[Exercise] From the listing below, reproduce word for word the part that opens with the line containing "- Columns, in" and closes with the line containing "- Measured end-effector"; reproduce nothing else.
Top of Information shown
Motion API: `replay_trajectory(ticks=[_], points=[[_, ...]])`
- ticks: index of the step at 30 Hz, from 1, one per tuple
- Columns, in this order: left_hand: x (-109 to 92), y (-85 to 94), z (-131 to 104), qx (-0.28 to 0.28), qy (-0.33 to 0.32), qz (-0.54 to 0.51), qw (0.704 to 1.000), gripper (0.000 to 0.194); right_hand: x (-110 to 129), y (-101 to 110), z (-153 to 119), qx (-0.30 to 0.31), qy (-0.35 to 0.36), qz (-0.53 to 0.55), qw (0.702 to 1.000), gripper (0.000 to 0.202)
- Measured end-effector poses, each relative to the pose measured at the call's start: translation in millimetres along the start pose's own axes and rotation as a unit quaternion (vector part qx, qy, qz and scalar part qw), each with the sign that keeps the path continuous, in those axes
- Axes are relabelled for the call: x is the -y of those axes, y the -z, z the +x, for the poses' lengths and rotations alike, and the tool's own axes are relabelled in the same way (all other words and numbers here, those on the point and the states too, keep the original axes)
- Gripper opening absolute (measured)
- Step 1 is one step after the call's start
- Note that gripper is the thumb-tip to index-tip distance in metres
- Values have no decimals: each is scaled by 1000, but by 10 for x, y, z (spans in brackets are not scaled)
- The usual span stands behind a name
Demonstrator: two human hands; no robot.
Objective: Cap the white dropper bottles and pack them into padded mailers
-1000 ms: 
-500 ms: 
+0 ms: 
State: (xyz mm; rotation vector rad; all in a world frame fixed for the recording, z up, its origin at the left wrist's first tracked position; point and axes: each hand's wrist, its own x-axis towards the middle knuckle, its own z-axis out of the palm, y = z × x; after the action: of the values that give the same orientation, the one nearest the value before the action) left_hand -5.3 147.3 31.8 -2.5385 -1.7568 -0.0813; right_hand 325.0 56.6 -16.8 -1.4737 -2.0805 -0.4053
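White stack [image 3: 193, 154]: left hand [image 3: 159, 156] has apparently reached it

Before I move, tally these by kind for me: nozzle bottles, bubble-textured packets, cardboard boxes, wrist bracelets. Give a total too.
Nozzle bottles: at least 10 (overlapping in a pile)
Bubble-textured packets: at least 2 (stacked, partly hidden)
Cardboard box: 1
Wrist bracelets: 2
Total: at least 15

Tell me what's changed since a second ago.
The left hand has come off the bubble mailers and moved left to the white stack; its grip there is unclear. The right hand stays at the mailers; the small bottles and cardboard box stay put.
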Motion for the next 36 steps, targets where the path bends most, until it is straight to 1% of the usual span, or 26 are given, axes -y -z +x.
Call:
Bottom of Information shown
[Solution for this problem]
- Columns, in this order: left_hand: x (-109 to 92), y (-85 to 94), z (-131 to 104), qx (-0.28 to 0.28), qy (-0.33 to 0.32), qz (-0.54 to 0.51), qw (0.704 to 1.000), gripper (0.000 to 0.194); right_hand: x (-110 to 129), y (-101 to 110), z (-153 to 119), qx (-0.30 to 0.31), qy (-0.35 to 0.36), qz (-0.53 to 0.55), qw (0.702 to 1.000), gripper (0.000 to 0.202)
- Measured end-effector poses, each relative to the pose measured at the call's start: translation in millimetres along the start pose's own axes and rotation as a unit quaternion (vector part qx, qy, qz and scalar part qw), each with the sign that keeps the path continuous, in those axes

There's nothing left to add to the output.